- Opening Delimiter -

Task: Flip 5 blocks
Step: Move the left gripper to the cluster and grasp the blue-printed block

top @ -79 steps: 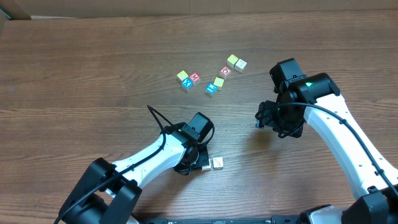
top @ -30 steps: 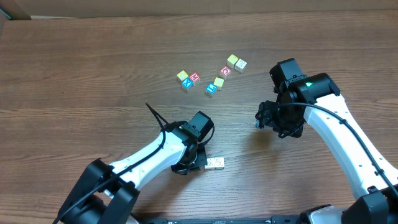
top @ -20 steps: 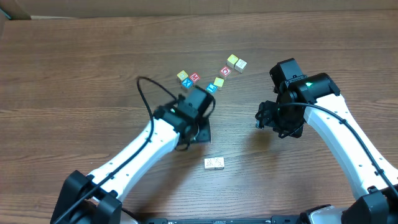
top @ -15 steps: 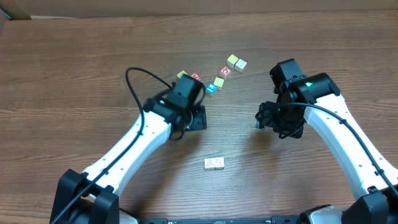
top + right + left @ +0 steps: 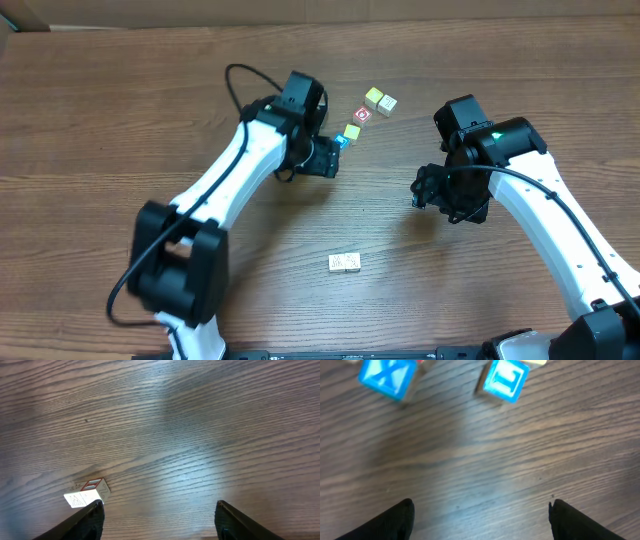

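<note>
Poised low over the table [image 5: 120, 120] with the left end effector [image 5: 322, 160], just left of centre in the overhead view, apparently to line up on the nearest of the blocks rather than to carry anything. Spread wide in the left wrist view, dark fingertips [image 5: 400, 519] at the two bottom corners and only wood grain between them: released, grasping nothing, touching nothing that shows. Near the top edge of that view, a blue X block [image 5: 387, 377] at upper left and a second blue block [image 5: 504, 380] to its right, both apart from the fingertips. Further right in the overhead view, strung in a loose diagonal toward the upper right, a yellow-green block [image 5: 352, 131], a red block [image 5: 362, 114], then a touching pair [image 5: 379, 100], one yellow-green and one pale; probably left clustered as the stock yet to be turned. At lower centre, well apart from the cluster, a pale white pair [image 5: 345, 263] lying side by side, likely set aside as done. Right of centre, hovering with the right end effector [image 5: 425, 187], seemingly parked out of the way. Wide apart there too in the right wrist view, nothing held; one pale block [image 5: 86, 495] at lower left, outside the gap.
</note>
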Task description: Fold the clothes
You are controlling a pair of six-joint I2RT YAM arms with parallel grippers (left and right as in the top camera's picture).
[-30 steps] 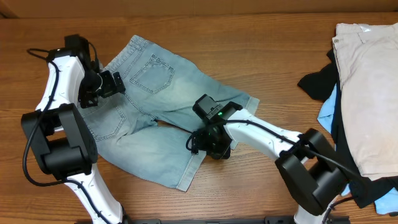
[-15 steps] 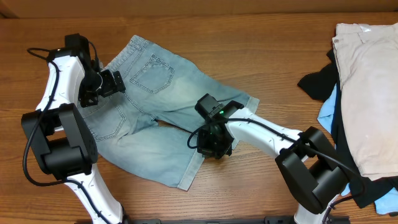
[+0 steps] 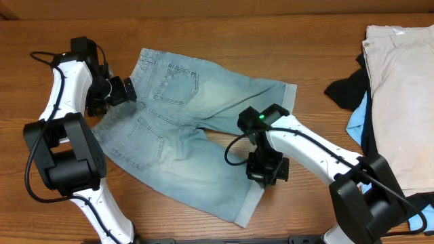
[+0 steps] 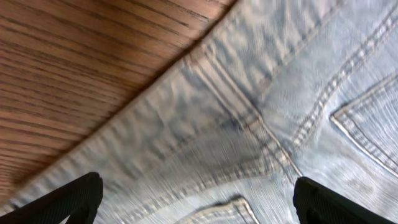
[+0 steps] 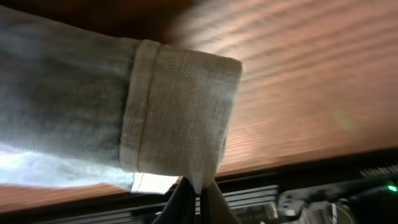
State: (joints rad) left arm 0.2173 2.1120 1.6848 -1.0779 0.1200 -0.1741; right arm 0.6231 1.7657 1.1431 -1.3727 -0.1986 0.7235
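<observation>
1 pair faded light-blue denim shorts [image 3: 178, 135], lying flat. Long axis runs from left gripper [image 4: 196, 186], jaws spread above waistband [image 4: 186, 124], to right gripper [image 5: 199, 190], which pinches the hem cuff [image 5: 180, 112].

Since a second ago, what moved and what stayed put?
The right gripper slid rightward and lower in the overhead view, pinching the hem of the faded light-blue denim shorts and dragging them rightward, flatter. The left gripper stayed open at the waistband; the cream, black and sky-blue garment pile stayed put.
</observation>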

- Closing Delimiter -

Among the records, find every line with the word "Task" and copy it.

Task: Flip 5 blocks
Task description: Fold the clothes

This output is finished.